-- Work required --
Reproduce all of the data that follows, character for character.

-- Provided material --

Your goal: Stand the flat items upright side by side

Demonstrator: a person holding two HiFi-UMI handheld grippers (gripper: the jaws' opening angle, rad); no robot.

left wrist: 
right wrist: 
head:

-- Output for this task --
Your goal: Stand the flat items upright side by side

Demonstrator: a person holding two HiFi-UMI handheld grippers (gripper: the jaws' opening angle, rad); no robot.

left wrist: 
right wrist: 
head:

Nothing remains to be added to this answer.